Liesbeth Hoogendijk, directeur mantelzorgvereniging Mezzo
4. Gebruik de techniek!
Skype in plaats van een bezoekje en schakel extra hulp in via de groepsapp.
Diana Monissen, directeur Prinses Máxima Centrum
5. Me-time
Het is essentieel jezelf ‘me-time’ en energiemomenten te gunnen. Schakel je hulptroepen in. Mensen wíllen helpen. Coach Birgit Vandermeulen
Rol van de overheid
De overheid kan mantelzorg stimuleren of ontmoedigen. Pearl Dykstra, hoogleraar Sociologie aan de Erasmus Universiteit, onderscheidt 3 methodes.
1. Supported Familialism
De overheid investeert in mantelzorg met een pgb of betaald verlof. Dykstra: ‘Mensen met kleine banen zullen geld van het pgb kiezen want zij hebben tijd. Je ziet sowieso dat vrouwen en mensen met slechtbetaalde banen meer mantelzorgen.

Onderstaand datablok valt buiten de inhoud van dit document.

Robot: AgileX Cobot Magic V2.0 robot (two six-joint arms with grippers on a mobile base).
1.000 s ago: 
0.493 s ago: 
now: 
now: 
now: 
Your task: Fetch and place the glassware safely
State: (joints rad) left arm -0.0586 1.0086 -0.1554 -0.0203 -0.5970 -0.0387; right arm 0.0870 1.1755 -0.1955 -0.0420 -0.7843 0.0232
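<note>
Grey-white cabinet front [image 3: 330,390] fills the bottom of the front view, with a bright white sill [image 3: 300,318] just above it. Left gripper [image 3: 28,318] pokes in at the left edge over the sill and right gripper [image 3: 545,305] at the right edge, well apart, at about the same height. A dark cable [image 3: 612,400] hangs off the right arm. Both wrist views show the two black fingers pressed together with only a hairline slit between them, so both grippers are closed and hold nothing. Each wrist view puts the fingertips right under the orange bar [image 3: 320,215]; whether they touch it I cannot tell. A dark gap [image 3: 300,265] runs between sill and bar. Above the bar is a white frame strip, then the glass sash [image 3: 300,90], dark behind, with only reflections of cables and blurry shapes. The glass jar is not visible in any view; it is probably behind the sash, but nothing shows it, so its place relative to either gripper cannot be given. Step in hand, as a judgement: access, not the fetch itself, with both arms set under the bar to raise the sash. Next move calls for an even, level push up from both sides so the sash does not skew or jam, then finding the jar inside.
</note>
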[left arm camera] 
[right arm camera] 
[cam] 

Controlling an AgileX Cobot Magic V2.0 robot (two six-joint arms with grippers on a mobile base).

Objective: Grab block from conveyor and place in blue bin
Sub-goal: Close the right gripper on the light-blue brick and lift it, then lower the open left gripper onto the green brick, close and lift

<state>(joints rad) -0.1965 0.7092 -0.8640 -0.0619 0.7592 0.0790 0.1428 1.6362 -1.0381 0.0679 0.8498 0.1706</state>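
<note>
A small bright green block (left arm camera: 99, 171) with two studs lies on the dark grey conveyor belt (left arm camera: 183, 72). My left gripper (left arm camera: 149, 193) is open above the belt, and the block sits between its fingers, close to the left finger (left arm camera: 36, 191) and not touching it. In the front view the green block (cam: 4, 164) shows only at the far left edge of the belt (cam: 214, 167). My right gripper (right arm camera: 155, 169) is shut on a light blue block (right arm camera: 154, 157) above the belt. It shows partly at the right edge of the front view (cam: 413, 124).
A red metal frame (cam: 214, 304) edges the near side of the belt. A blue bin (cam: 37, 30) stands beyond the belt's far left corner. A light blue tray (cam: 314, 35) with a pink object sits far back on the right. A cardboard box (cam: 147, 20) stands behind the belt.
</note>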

Wil je hun arbeidsmarktkansen vergroten, dan is het slimmer te investeren in verlof.’
2. Defamilialisering
De overheid investeert in hulp van buitenaf, zoals thuishulp. Dykstra: ‘Zo faciliteer je dat iedereen kan zorgen én werken.’
3. Familialism by default
De overheid investeert niet. Dykstra: ‘Zorg komt helemaal voor rekening van naasten. Dit zie je in veel Oost- en Zuid-Europese landen.’